ResearchDetailed analysis of immunologic effects of the cytotoxic T lymphocyte-associated antigen 4-blocking monoclonal antibody tremelimumab in peripheral blood of patients with melanomaBegona Comin-Anduix , Yohan Lee , Jason Jalil , Alain Algazi , Pilar de la Rocha , Luis H Camacho , Viviana A Bozon , Cecile A Bulanhagui , Elisabeth Seja , Arturo Villanueva , Bradley R Straatsma , Antonio Gualberto , James S Economou , John A Glaspy , Jesus Gomez-Navarro and Antoni Ribas  Journal of Translational Medicine 2008,
6:22doi:10.1186/1479-5876-6-22 Abstract (provisional)
Background
CTLA4-blocking antibodies induce tumor regression in a subset of patients with melanoma. Analysis of immune parameters in peripheral blood may help define how responses are mediated.
Methods
Peripheral blood from HLA-A*0201-positive patients with advanced melanoma receiving tremelimumab (formerly CP-675,206) at 10 mg/kg monthly was repeatedly sampled during the first 4 cycles.

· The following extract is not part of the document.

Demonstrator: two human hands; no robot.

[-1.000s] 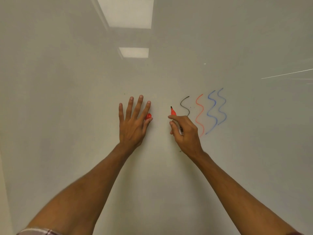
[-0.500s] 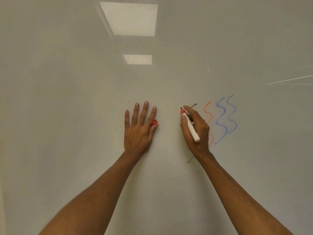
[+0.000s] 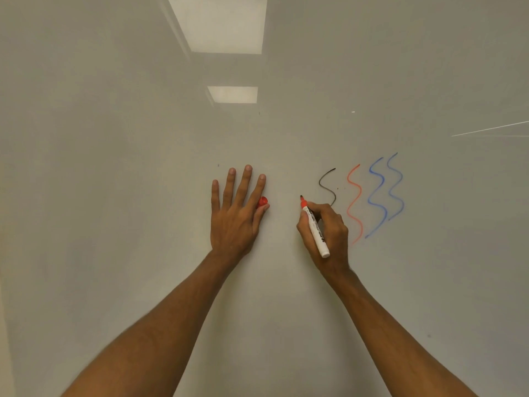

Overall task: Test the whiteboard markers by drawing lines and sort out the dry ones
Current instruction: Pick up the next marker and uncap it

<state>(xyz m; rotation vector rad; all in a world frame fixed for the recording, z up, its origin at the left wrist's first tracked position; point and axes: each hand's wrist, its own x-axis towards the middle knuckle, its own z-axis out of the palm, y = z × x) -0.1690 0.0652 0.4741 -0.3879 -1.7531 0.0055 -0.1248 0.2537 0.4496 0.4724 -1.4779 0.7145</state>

Samples were analyzed by 1) tetramer and ELISPOT assays for reactivity to CMV, EBV, MART1, gp100, and tyrosinase; 2) activation HLA-DR and memory CD45RO markers on CD4+/CD8+ cells; and 3) real-time quantitative PCR of mRNA for FoxP3 transcription factor, preferentially expressed by T regulatory cells. The primary endpoint was difference in MART1-specific T cells by tetramer assay. Immunological data were explored for significant trends using clustering analysis.
Results
Three of 12 patients eligible for immune monitoring had tumor regression lasting > 2 years without relapse. There was no significant change in percent of MART1-specific T cells by tetramer assay. Additionally, there was no generalized trend toward postdosing changes in other antigen-specific CD8+ cell populations, FoxP3 transcripts, or overall changes in surface expression of T-cell activation or memory markers. Unsupervised hierarchical clustering based on immune monitoring data segregated patients randomly. However, clustering according to T-cell activation or memory markers separated patients with clinical response and most patients with inflammatory toxicity into a common subgroup.
Conclusions
Administration of CTLA4-blocking antibody tremelimumab to patients with advanced melanoma results in a subset of patients with long-lived tumor responses. T-cell activation and memory markers served as the only readout of the pharmacodynamic effects of this antibody in peripheral blood.